Selamat membaca
.
.
.
.
Happy readingMalam pun tiba, dan seperti biasa, Clara turun ke bawah untuk makan malam. Perutnya sudah terasa lapar, tapi kali ini ada perasaan gelisah yang menggantung di hatinya. Pikirannya melayang pada kejadian-kejadian beberapa hari terakhir, tentang pertengkaran orang tuanya yang semakin sering dan semakin panas. Bahkan, belakangan ini, ayahnya sering pulang larut malam, dan terkadang tidak pulang sama sekali.
Saat ia berjalan menyusuri tangga, tiba-tiba langkahnya terhenti. Di tengah-tengah keheningan rumah yang besar itu, ia mendengar suara seseorang berbicara. Clara mengenal suara itu. Itu suara Liana, teman yang baru saja ia temui siang tadi. Kenapa Liana bisa ada di rumahnya?

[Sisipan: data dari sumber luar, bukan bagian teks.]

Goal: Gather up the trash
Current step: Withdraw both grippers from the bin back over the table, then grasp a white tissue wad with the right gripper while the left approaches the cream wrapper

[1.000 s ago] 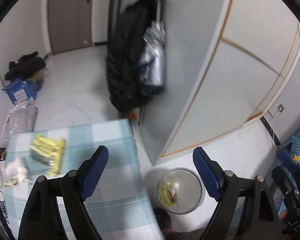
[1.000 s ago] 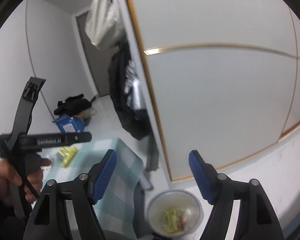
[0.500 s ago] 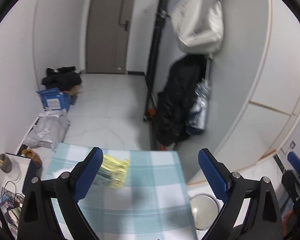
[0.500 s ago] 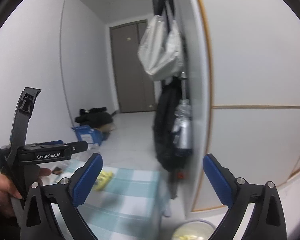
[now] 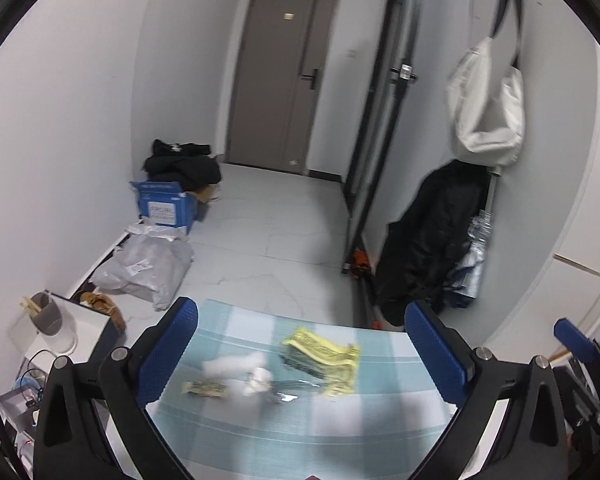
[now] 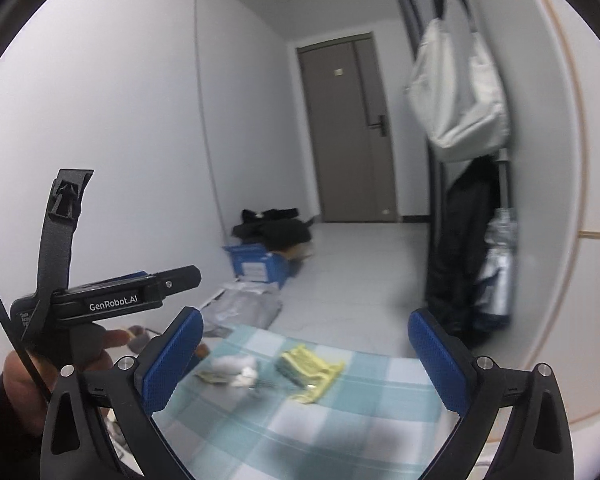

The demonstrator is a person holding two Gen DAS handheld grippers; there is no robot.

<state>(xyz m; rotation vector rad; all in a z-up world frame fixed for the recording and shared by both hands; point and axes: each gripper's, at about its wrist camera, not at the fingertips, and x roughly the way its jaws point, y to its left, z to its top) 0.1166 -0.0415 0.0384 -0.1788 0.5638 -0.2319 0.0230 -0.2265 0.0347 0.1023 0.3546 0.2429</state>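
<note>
Left wrist view: my left gripper [image 5: 302,354] is spread wide over the checked tablecloth [image 5: 300,412], its jaws have just been opening, and nothing sits between the pads. Below and ahead lies the trash: a yellow wrapper [image 5: 324,354] toward the right, a crumpled white tissue [image 5: 240,364] in the middle, and a small flat packet [image 5: 205,389] to its left, all loose on the cloth.

Right wrist view: my right gripper [image 6: 305,358] gapes just as wide and holds nothing. The same yellow wrapper [image 6: 310,372] and white tissue [image 6: 236,368] lie ahead, untouched. At the left edge, my hand [image 6: 40,372] grips the other tool's handle.
</note>
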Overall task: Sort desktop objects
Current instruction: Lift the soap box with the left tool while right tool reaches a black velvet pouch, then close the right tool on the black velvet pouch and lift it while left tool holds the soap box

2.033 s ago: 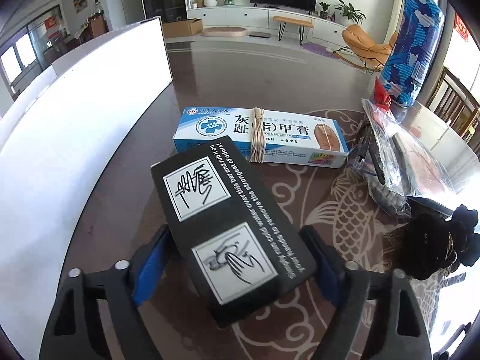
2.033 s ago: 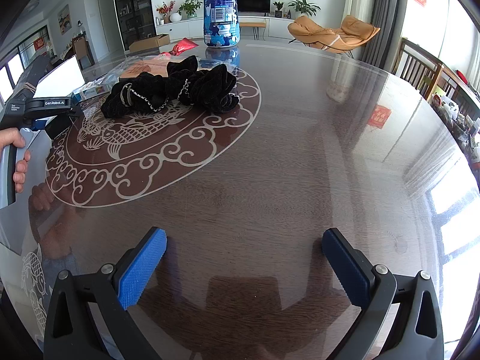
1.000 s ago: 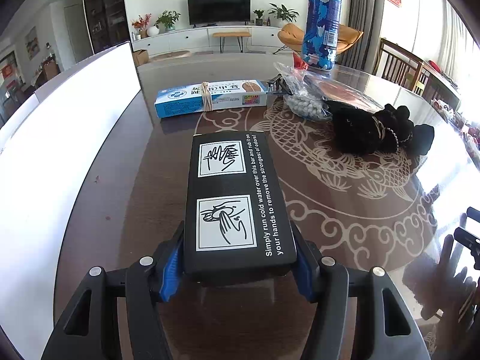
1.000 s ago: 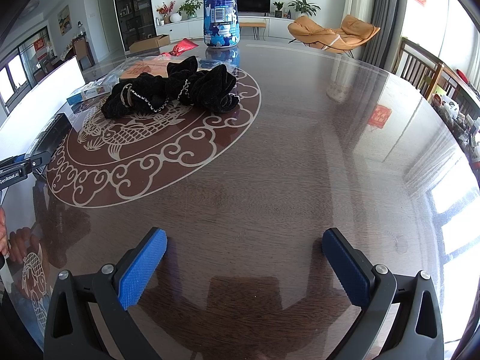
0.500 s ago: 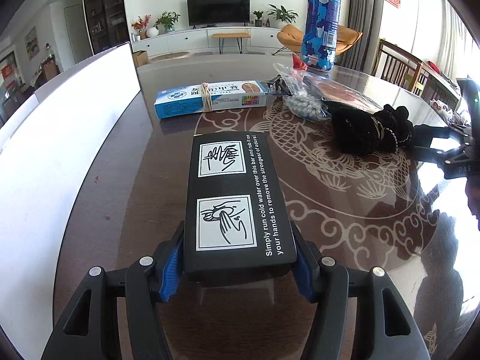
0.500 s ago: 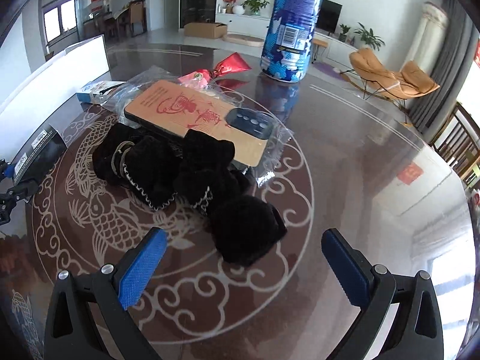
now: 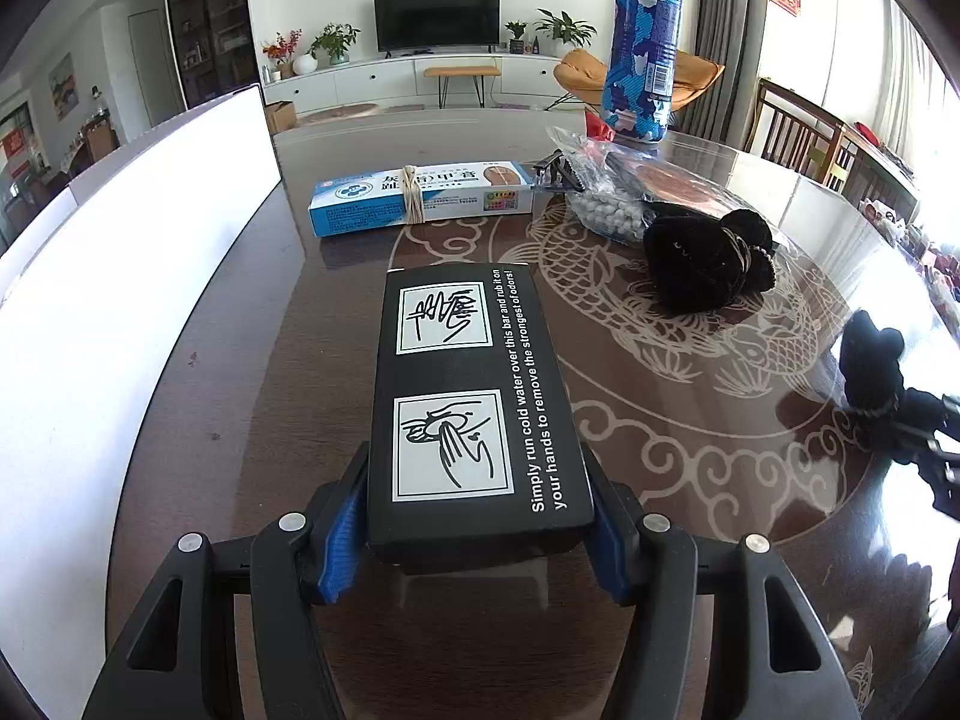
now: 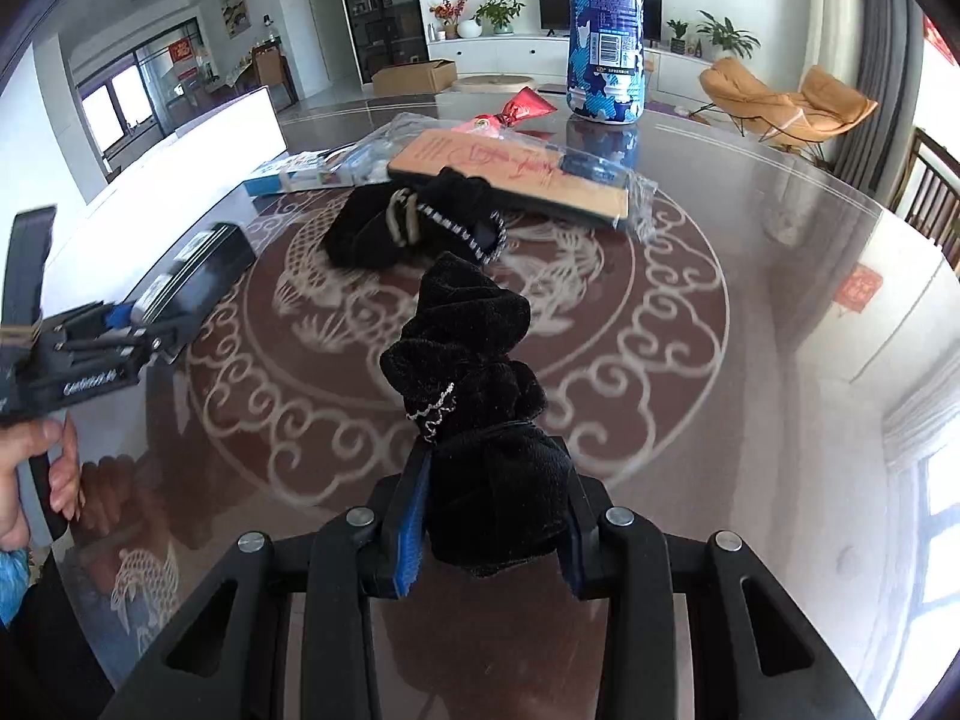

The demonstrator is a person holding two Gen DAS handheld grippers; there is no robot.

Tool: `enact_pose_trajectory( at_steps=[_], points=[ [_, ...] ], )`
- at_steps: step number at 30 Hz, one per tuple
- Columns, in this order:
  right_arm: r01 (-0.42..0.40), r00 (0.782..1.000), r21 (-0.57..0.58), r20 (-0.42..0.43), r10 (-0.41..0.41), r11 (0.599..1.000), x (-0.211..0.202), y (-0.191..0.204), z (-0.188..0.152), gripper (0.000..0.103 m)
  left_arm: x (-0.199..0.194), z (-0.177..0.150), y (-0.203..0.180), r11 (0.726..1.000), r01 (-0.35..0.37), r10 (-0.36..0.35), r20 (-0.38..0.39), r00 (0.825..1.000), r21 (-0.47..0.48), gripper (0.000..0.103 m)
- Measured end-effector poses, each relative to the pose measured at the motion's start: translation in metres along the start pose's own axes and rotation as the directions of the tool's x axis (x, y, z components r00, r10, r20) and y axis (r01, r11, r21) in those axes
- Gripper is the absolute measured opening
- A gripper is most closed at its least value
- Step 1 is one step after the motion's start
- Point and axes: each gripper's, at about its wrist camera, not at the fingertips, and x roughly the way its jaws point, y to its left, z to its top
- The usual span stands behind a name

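Right gripper [image 8: 489, 510]: jaws closing, pads already squeezing the near end of a black velvet scrunchie [image 8: 474, 414]. Grip sits low on the bunched fabric, so the rest stands up and flops forward past the fingertips; a thin silver chain [image 8: 433, 411] trails off it just ahead of the pads. Soft fabric compresses, which probably explains why the jaws run so narrow. The chain could snag.

Ahead of it, a second black scrunchie [image 8: 414, 228] lies on the table [image 8: 750, 360], partly against a bagged flat brown item [image 8: 516, 171]. Further out stands a tall blue-and-white camo canister [image 8: 606, 30], with a red wrapper [image 8: 525, 103] just left of its base.

Left gripper [image 7: 480, 525]: mid-width, blue pads clamped on both long sides of a black box [image 7: 474, 396] at its near end. The box points straight out along the fingers, printed face up. It looks level and steady, and side-clamping suits a rigid carton. I can't tell whether it rests on the table or hangs just above it.

Beyond the box's far end lies a blue-and-white cream box [image 7: 420, 195] bound with a rubber band. To the left runs a long white panel [image 7: 120, 276], possibly the sorting bin wall, though I can't confirm that. Forward-right is a clear bag of white beads [image 7: 606, 213].

My guess is that both hands are loaded and drop-off comes next.
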Motion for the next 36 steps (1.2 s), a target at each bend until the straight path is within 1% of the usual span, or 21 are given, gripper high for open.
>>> enact_pose_trajectory(
  at_steps=[3,6,7,8,9,10,11,12,14,18,20,24,32,36],
  points=[
    [0.05,0.999,0.029,0.019,-0.051,0.998,-0.013,0.006,-0.019,0.039,0.0,0.0,0.0,1.0,0.0,0.0,0.0,1.0,0.0,0.061],
    [0.066,0.998,0.036,0.022,-0.066,0.997,-0.014,0.005,-0.022,0.043,0.0,0.0,0.0,1.0,0.0,0.0,0.0,1.0,0.0,0.061],
    [0.067,0.997,0.028,0.024,-0.067,0.997,-0.014,0.004,-0.022,0.05,0.0,0.0,0.0,1.0,0.0,0.0,0.0,1.0,0.0,0.061],
    [0.07,0.997,0.026,0.025,-0.071,0.997,-0.014,0.004,-0.023,0.059,0.0,0.0,0.0,1.0,0.0,0.0,0.0,1.0,0.0,0.061],
    [0.077,0.997,0.03,0.022,-0.078,0.997,-0.013,0.002,-0.023,0.064,0.0,0.0,0.0,1.0,0.001,-0.001,0.0,1.0,0.0,0.061],
    [0.079,0.997,0.036,0.02,-0.08,0.996,-0.013,0.001,-0.023,0.073,0.0,0.0,0.0,1.0,0.001,-0.001,0.0,1.0,0.0,0.061],
    [0.073,0.997,0.042,0.024,-0.074,0.996,-0.014,-0.001,-0.023,0.076,0.0,0.0,0.0,1.0,0.003,-0.003,-0.001,1.0,0.001,0.065],
    [0.065,0.997,0.047,0.028,-0.067,0.997,-0.015,-0.002,-0.023,0.077,0.001,0.0,-0.001,1.0,0.004,-0.004,-0.006,1.0,0.007,0.073],
    [0.061,0.998,0.058,0.026,-0.063,0.996,-0.013,-0.004,-0.022,0.082,0.002,-0.001,-0.002,1.0,0.002,-0.002,-0.017,1.0,0.012,0.082],
    [0.046,0.999,0.078,0.025,-0.048,0.996,-0.014,-0.009,-0.023,0.085,0.004,-0.001,-0.001,1.0,0.0,0.0,-0.021,1.0,0.007,0.084],
    [0.05,0.998,0.081,0.02,-0.052,0.996,-0.013,-0.01,-0.023,0.089,0.004,-0.001,-0.001,1.0,-0.002,0.003,-0.023,1.0,0.003,0.086],
    [0.067,0.998,0.061,0.008,-0.068,0.996,-0.01,-0.005,-0.022,0.092,0.005,0.0,0.001,1.0,-0.01,0.01,-0.032,0.999,-0.007,0.091],
    [0.084,0.996,0.052,-0.003,-0.084,0.995,-0.008,-0.003,-0.022,0.096,0.006,0.0,0.001,1.0,-0.011,0.011,-0.033,0.999,-0.009,0.092],
    [0.093,0.996,0.045,-0.008,-0.093,0.995,-0.007,-0.002,-0.023,0.097,0.006,0.0,0.001,1.0,-0.012,0.011,-0.034,0.999,-0.009,0.092]
  ],
)
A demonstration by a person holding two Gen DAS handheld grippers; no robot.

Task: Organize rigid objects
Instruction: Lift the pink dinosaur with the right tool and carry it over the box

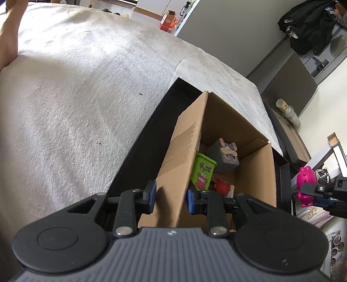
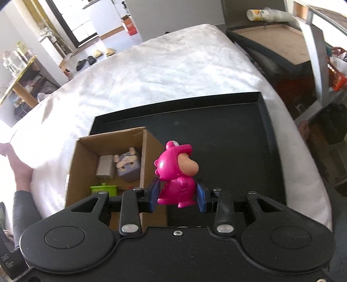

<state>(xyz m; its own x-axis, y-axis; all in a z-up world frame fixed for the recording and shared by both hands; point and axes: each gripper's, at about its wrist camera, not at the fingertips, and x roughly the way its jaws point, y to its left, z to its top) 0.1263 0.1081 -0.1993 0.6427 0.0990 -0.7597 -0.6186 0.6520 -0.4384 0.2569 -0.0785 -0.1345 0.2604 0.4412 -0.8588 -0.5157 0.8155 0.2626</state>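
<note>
My right gripper [image 2: 178, 196] is shut on a pink toy figure [image 2: 176, 171] and holds it above the black tray [image 2: 238, 134], just right of the cardboard box [image 2: 83, 156]. The figure also shows in the left wrist view [image 1: 306, 184], at the far right. My left gripper [image 1: 170, 198] straddles the near wall of the cardboard box [image 1: 186, 143], one finger on each side; whether it grips the wall is unclear. In the box lie a grey cube toy [image 1: 225, 155], a green box [image 1: 202, 173] and a red toy [image 1: 222, 186]. A white block [image 2: 105, 167] shows in the right wrist view.
The tray rests on a white fleece-covered bed [image 2: 173, 65]. A dark side table [image 2: 279, 41] with a stack of cups [image 2: 266, 14] stands past the bed's right edge. A person's arm [image 2: 20, 173] lies at the bed's left.
</note>
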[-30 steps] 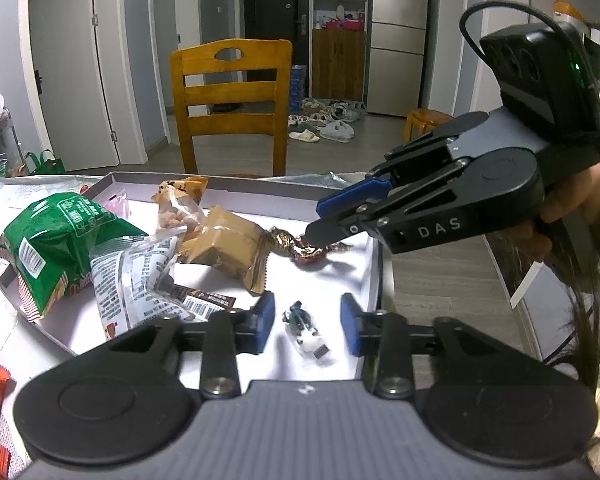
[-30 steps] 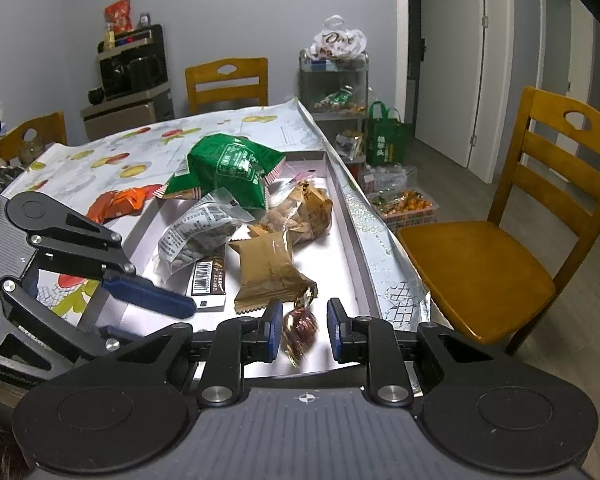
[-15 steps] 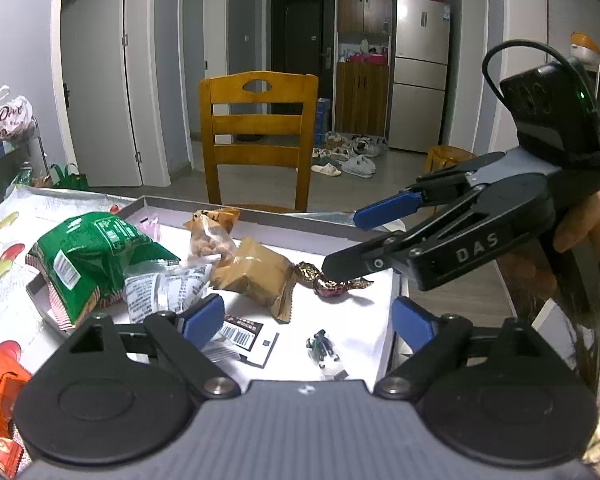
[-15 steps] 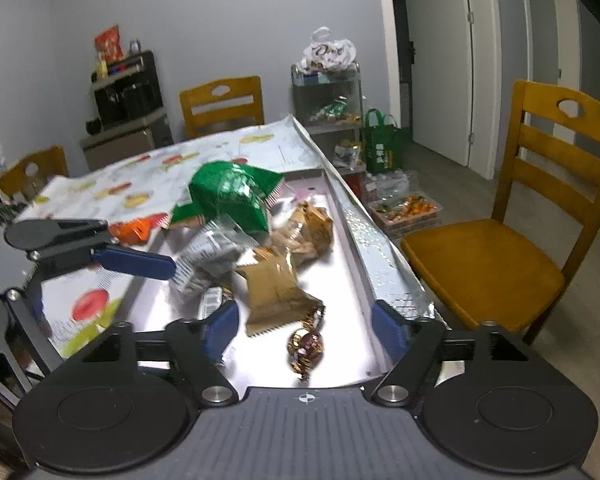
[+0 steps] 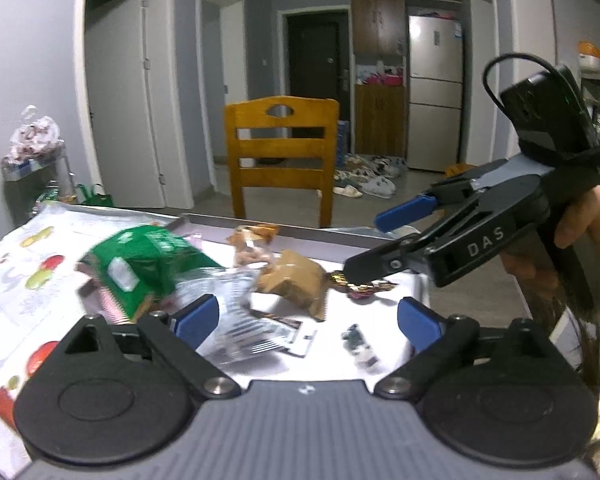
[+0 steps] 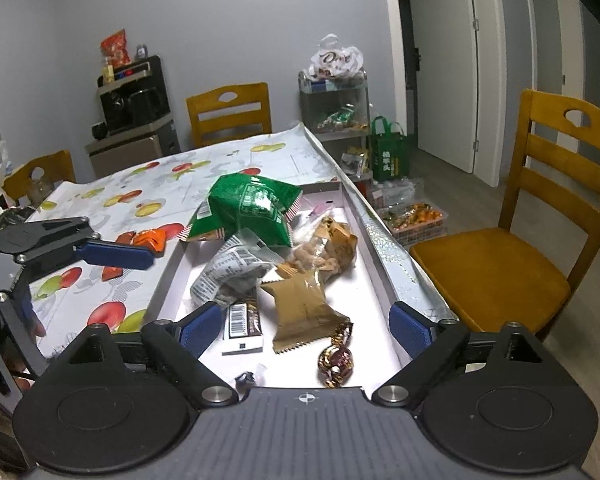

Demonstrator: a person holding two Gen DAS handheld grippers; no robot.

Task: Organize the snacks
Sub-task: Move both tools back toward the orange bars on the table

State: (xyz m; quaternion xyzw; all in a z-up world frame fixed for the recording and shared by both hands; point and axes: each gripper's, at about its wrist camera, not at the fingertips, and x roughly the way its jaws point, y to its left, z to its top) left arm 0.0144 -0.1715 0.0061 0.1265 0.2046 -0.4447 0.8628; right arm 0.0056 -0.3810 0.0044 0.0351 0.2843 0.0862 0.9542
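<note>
The left gripper (image 5: 308, 318) has its fingers spread wide and grasps nothing; the same holds for the right gripper (image 6: 308, 322), whose blue pads stand far apart over the near end of the tray (image 6: 168, 280). The snacks all lie inside this shallow white tray on the tabletop (image 6: 112, 200). A green bag (image 6: 248, 208) sits at the far end, partly on top of a crumpled grey-white packet (image 6: 228, 276). Beside them are a clear pouch of nuts (image 6: 324, 248) and a tan packet (image 6: 300, 308). A dark bar with a barcode (image 6: 242, 326) lies half under the grey packet. A foil-wrapped chocolate (image 6: 336, 362) rests near the tray's front edge, loose. A small dark-and-white wrapper (image 5: 360, 346) is too blurred in the left wrist view to identify, and in the right wrist view the gripper body cuts most of it off. The green bag and grey packet are smeared by motion blur in the left view. An orange wrapper (image 6: 148, 238) lies on the tabletop outside the tray.
</note>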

Namun, rasa penasaran Clara makin bertambah ketika ia mendengar suara lain. Suara itu lebih tajam, lebih menyakitkan. Itu suara wanita yang telah ia kenal sebagai sumber kehancuran keluarganya—Sinta, wanita yang telah merebut ayahnya dari ibunya. Dan bersama mereka, Clara juga mendengar suara ayahnya, terdengar canggung dan penuh ketidaknyamanan.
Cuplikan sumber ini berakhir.